Se in Europa è ormai da generazioni che non si parla di malnutrizione, questo è anche grazie ai fertilizzanti. Dalla Rivoluzione Verde degli anni quaranta del secolo scorso, la produzione di cibo è aumentata enormemente, e con essa l’uso di fertilizzanti sintetici. Questi apportano i nutrienti ai terreni usati per coltivare la frutta e verdura che mangiamo, ma anche per le coltivazioni necessarie ad alimentare l’industria della carne. Ma a distanza di decenni, si comincia a vederne i limiti ecologici.
I fertilizzanti chimici vengono anche chiamati NPK, riferendosi ai tre componenti chimici essenziali per la crescita di una pianta, ovvero azoto (N), fosforo (P) e potassio (K). Elementi comuni in natura, ma che vengono sintetizzati affinché le piante, che siano ortaggi o alberi da frutto, possano assorbirli rapidamente e crescere vigorose in poco tempo. In questo modo l’agricoltore può trarre maggiore produzione dalla sua terra, accelerando i cicli di coltura, e aumentando così il profitto. Ma con il tempo si è constatato che l’utilizzo eccessivo di fertilizzanti ha degli effetti negativi per l’ambiente che circonda le coltivazioni.
L’ALGA ROSSA
Il caso del Lago di Vico, nella Tuscia, è un caso emblematico in Italia. Con l’aumento della produzione di nocciole nel territorio circostante, che in gran parte vengono comprate dal Gruppo Ferrero attraverso le cooperative locali, l’agricoltura intensiva dei noccioleti ha portato a un eccesso di nutrienti nelle acque del lago, provocando la crescita di un’alga: la Planktrothrix rubescens.
«L’ossigeno è il vero, grande problema. Sotto i 18 metri di profondità non c’è più ossigeno» spiega Giuseppe Nascetti, professore ordinario di Ecologia dell'Università degli Studi della Tuscia. «I dati raccolti negli anni mostrano come, da quando si sono diffuse le coltivazioni di noccioli vicino al lago negli anni Novanta, il livello di eutrofizzazione è aumentato costantemente. E così sono apparse le fioriture dell’alga rossa».
Questa alga rilascia microcistine, che sono tossiche per la salute umana, ed essendo l’acqua del lago di Vico captata dai comuni limitrofi, creano una minaccia per i 14mila abitanti dei comuni di Caprarola e Ronciglione che, ancora oggi, non hanno accesso all’acqua potabile nelle loro case.
Azoto e fosforo sono gli elementi contenuti nei fertilizzanti che causano la proliferazione di alghe che durante la fioritura consumano grandi quantità di ossigeno. Un fenomeno simile a quanto accade nel Mar Menor, in Spagna, la laguna salata più grande d’Europa. L’alga consuma l’ossigeno presente nell’acqua e quindi ne rimane poco (ipossia) o nulla (anossia) per altri esseri viventi, causando fenomeni come la moria di pesci.

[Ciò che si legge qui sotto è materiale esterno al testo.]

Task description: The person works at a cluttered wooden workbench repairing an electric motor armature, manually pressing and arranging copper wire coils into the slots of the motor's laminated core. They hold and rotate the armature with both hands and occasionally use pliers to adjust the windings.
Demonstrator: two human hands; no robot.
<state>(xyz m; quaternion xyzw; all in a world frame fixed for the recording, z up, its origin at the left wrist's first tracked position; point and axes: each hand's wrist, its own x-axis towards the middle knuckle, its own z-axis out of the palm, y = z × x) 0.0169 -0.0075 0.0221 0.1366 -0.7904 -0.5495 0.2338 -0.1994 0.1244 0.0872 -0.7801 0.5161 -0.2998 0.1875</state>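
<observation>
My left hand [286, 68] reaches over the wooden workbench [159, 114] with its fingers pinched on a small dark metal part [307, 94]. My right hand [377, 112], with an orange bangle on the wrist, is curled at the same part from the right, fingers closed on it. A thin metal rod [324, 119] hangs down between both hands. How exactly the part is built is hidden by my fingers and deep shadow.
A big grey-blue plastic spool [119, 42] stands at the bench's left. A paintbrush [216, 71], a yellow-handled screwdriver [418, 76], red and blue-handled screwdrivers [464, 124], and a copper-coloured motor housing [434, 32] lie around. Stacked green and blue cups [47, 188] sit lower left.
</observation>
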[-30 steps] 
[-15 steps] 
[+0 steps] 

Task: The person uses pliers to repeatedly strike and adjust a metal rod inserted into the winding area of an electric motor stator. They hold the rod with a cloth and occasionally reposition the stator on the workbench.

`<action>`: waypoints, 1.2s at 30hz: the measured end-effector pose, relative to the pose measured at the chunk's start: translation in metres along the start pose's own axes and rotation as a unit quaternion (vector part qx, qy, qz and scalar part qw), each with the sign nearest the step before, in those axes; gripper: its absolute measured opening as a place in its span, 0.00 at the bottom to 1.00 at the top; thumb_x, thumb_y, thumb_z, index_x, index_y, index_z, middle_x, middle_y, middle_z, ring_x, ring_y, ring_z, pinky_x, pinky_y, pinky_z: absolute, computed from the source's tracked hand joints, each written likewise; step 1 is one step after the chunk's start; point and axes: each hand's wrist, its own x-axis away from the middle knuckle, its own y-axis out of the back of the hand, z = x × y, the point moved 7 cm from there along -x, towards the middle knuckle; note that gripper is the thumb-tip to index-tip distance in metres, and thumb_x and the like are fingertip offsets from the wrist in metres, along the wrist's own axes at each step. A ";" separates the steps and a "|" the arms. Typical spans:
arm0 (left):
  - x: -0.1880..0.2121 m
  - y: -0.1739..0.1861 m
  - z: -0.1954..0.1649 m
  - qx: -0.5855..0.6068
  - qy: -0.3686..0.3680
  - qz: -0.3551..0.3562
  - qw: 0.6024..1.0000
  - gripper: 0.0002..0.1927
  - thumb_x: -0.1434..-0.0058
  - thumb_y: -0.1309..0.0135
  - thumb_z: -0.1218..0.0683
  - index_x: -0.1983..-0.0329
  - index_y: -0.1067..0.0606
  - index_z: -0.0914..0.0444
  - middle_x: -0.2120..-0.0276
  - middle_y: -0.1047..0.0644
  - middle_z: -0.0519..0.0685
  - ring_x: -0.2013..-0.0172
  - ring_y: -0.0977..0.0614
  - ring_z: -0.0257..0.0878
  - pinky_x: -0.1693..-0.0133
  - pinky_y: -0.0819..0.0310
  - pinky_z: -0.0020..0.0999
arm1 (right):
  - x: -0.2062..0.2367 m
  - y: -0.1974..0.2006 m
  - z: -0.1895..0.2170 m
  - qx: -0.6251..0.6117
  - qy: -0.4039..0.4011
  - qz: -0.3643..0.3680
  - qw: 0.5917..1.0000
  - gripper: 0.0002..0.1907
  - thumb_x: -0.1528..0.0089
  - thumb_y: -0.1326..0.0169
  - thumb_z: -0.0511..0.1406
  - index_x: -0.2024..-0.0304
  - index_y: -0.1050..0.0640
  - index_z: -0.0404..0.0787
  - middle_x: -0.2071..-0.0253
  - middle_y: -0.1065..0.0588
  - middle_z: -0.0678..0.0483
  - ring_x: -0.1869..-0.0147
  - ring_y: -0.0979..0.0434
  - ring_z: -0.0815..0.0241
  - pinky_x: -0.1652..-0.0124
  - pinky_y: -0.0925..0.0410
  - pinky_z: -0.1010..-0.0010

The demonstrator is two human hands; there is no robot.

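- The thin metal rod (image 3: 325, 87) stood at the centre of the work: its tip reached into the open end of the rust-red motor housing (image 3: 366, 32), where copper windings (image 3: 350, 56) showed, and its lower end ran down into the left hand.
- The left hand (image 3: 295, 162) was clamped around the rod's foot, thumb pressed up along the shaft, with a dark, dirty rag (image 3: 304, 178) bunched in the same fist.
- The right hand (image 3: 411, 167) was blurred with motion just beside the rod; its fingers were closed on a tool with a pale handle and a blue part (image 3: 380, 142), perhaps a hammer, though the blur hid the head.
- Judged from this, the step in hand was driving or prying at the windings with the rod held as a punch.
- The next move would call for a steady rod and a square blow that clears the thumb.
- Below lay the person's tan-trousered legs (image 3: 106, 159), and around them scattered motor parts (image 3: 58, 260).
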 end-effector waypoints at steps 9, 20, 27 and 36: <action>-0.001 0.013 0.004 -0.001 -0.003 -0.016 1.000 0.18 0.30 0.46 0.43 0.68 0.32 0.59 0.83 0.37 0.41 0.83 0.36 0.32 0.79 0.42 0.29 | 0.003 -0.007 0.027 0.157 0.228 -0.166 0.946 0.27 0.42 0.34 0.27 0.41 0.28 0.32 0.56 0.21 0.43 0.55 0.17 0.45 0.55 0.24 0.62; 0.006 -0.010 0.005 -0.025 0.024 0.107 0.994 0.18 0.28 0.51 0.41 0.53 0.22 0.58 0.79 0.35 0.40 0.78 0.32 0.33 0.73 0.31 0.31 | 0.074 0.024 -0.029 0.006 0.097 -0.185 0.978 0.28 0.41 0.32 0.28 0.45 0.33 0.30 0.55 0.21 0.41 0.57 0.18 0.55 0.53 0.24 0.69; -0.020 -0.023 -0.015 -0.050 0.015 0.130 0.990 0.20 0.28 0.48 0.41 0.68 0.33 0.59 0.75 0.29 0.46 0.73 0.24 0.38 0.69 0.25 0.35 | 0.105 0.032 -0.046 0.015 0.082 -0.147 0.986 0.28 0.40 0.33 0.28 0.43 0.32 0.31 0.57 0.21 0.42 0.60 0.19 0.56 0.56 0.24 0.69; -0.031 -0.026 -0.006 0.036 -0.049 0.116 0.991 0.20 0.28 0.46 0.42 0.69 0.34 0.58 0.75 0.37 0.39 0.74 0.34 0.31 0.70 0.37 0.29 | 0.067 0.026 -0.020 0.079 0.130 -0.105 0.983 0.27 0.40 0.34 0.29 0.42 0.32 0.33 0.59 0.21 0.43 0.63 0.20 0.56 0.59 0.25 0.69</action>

L’eutrofizzazione è un fenomeno diffuso nei laghi, fiumi, lagune e mari di tutta Europa. I fertilizzanti con i loro nutrienti hanno permesso di sfruttare al massimo i terreni europei, però si stanno rivelando un elemento di contaminazione sempre più pericoloso per gli equilibri ecologici, nonché per la salute umana.
I fertilizzanti sintetici sono ancora poco efficienti nel raggiungere esclusivamente frutta e verdura su cui vengono applicati: soprattutto l’azoto sintetico, che è molto solubile, di cui solo il 59 per cento viene assorbito dalla pianta. Il resto si disperde nell’ambiente, sciacquato dalla pioggia e durante l’irrigazione, raggiunge falde acquifere, fiumi, laghi e lagune, dove questi nutrienti si accumulano con il tempo. L’Ue punta a una riduzione del 30 per cento della contaminazione entro il 2030, ma l’industria dei fertilizzanti sintetici sostiene che non sia un obiettivo realistico.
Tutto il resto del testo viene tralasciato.